When it comes to online piracy, I have a set and unwavering rule: help me not to steal. Don’t complain that I’ve hacked my NES Mini or Wii console and uploaded my own game ROMs when you’ve charged me a fiver for those games every time I’ve bought a new console, rather than linking those purchases to my account the way that Sony and Microsoft have been doing for over a decade. Don’t complain that I’m using a PC emulator and a community-sourced game file when you don’t have your own emulator running correctly and you might be downloading the ROM files you sell to people from those same communities. Don’t complain about piracy when 99% of the vintage games that people download are not available for purchase on any current platform.
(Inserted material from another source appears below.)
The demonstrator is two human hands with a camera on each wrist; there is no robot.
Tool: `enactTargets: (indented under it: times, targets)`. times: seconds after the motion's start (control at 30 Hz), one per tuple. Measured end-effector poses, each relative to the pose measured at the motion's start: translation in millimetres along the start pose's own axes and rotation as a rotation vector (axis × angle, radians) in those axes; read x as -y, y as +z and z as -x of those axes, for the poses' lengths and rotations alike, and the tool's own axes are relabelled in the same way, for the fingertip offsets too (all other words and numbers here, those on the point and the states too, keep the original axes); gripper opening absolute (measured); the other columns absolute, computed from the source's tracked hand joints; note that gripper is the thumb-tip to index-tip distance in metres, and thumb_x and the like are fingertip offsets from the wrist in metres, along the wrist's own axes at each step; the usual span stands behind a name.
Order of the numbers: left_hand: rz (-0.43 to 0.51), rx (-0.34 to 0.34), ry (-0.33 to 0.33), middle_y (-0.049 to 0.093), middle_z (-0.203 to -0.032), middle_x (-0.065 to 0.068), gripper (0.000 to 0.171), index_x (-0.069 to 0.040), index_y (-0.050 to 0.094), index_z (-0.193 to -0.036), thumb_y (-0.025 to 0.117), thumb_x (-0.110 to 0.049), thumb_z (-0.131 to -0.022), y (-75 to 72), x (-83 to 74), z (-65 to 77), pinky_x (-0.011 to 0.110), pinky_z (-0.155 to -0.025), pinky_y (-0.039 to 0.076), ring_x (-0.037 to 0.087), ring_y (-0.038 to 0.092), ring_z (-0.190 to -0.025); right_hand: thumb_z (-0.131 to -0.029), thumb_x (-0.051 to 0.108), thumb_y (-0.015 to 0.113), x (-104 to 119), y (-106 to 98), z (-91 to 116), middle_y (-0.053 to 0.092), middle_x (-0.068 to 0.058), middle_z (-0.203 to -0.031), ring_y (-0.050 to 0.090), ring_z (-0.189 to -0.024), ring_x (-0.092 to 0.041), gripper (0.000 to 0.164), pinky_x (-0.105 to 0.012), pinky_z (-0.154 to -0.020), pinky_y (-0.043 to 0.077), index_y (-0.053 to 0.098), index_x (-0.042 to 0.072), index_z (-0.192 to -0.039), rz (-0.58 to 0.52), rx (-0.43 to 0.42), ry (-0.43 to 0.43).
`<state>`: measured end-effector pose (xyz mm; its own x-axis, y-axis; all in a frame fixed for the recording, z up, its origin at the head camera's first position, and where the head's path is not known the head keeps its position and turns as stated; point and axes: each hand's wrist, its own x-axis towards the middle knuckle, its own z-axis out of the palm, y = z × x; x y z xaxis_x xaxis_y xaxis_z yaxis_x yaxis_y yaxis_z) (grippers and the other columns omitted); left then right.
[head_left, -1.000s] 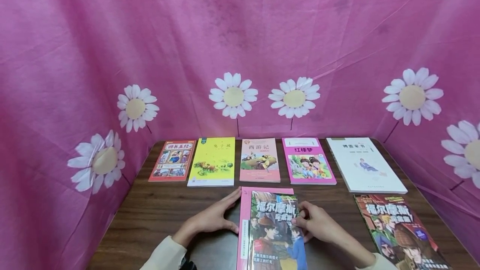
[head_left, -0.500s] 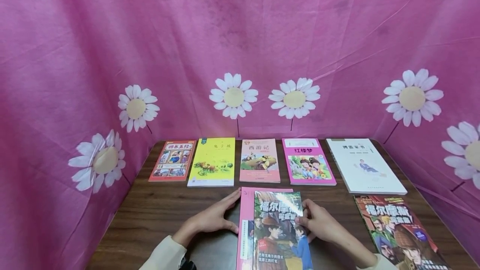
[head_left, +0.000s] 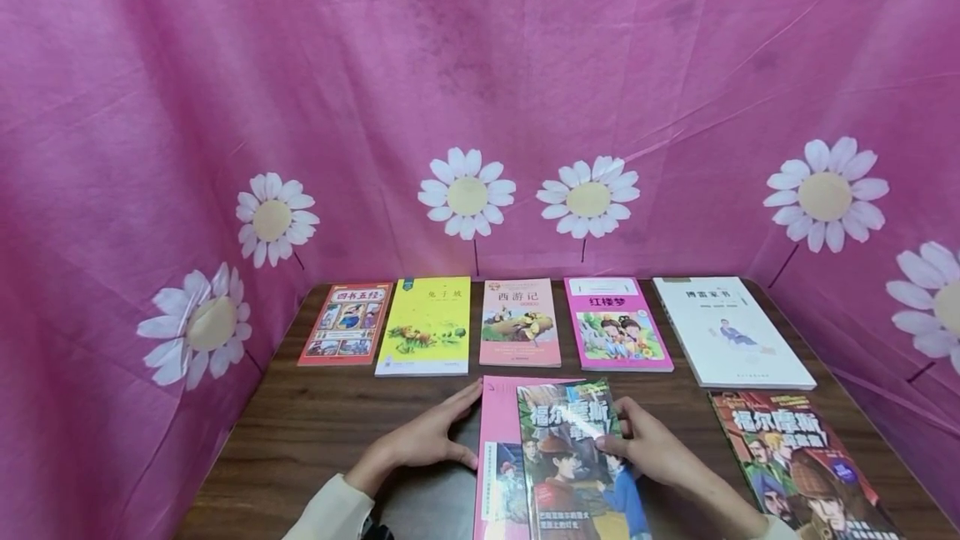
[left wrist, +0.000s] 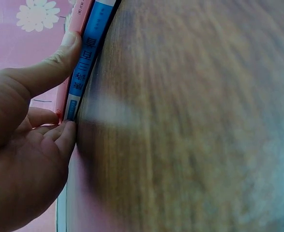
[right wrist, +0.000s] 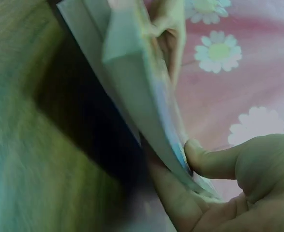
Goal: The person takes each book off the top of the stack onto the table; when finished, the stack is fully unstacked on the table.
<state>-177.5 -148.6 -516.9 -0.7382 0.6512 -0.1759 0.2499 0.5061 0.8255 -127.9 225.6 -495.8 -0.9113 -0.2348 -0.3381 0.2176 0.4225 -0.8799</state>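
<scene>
Centre front, a comic-style book (head_left: 558, 482) with detective figures on its cover is pinched at its right edge by my right hand (head_left: 654, 444), thumb on top and fingers beneath. In the right wrist view its pages (right wrist: 142, 101) bow and its edge stands raised off the stack. Under it lies a pink book (head_left: 498, 411), partly covered. My left hand (head_left: 420, 437) rests along the stack's left side, thumb and fingers spread. The left wrist view shows its thumb and fingertips at the spines, where a blue-spined book (left wrist: 89, 53) sits below the pink one.
Along the back of the wooden table (head_left: 262, 432) lie a red book (head_left: 345, 323), a yellow book (head_left: 423, 323), a light pink book (head_left: 520, 323), a magenta book (head_left: 618, 323) and a white book (head_left: 731, 332). Another detective book (head_left: 798, 461) lies front right. A pink curtain (head_left: 360, 107) hangs behind.
The detective book has slid right with my right hand and tilted, uncovering more of the pink book. My left hand has stayed in place.
</scene>
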Motion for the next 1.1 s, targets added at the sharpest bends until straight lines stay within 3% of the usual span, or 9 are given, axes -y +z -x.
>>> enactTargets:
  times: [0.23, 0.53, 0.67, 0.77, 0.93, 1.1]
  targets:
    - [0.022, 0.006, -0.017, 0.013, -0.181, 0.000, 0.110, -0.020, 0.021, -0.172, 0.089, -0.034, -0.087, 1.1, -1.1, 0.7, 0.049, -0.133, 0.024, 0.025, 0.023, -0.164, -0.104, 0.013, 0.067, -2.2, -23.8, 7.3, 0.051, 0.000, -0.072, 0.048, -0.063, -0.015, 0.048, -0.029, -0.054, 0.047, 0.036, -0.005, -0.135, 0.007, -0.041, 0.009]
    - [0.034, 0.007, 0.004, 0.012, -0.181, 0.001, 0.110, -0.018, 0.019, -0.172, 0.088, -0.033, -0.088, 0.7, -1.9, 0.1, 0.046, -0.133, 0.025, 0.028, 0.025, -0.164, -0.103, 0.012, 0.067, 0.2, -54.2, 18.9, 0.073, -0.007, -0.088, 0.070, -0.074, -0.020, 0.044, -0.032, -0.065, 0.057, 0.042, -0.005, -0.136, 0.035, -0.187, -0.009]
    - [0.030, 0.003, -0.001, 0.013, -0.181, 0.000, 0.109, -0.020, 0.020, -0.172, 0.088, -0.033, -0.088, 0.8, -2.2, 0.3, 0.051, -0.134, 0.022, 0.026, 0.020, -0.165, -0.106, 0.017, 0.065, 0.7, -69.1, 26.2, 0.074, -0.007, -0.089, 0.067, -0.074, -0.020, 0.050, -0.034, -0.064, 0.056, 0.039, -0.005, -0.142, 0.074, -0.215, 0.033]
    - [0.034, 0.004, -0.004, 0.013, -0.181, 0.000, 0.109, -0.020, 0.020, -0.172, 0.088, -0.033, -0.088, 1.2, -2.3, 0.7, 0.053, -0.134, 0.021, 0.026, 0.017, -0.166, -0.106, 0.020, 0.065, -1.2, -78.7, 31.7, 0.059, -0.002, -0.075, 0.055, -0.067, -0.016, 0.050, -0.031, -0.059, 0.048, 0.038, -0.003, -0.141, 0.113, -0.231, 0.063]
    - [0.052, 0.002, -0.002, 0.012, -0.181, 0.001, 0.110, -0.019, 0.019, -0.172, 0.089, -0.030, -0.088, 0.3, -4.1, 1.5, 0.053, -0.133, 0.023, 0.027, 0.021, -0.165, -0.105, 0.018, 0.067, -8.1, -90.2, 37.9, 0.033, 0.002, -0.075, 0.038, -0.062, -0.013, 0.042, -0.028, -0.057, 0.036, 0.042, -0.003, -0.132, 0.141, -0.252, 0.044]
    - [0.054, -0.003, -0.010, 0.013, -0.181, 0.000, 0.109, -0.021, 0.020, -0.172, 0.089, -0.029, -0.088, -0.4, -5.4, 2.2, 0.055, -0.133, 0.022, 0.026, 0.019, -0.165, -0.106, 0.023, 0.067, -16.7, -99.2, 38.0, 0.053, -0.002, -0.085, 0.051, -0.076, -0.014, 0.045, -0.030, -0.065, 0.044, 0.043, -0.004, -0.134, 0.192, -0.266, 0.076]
And don’t expect me to join thousands of people monitoring online retailers for the first hint of an Amiibo shipment, or force me to pay industry-leeching scalpers £45 for a little plastic model when I can simply purchase a reusable NFC chip and spoof any Amiibo I want using downloaded data dumps in order to get at content that shouldn’t be behind a paywall in the first place. Not when all of these issues can be alleviated by simply making enough of your physical products to meet demand in the first place and by pricing your downloads fairly.

For those interested, I’ll soon be making a brief YouTube video explaining how to use an N2 Elite chip to get those exclusive unlocks in Breath of the Wild – not because I condone theft, but because Nintendo have left me and fellow fans no choice. And in the meantime, if anybody from Nintendo is reading, I have two words for you: do better. You have a licence to print money; all your fans are asking you to do is use it.



The preceding article is the personal opinion of the author and does not necessarily reflect the views of GeekPlanetOnline.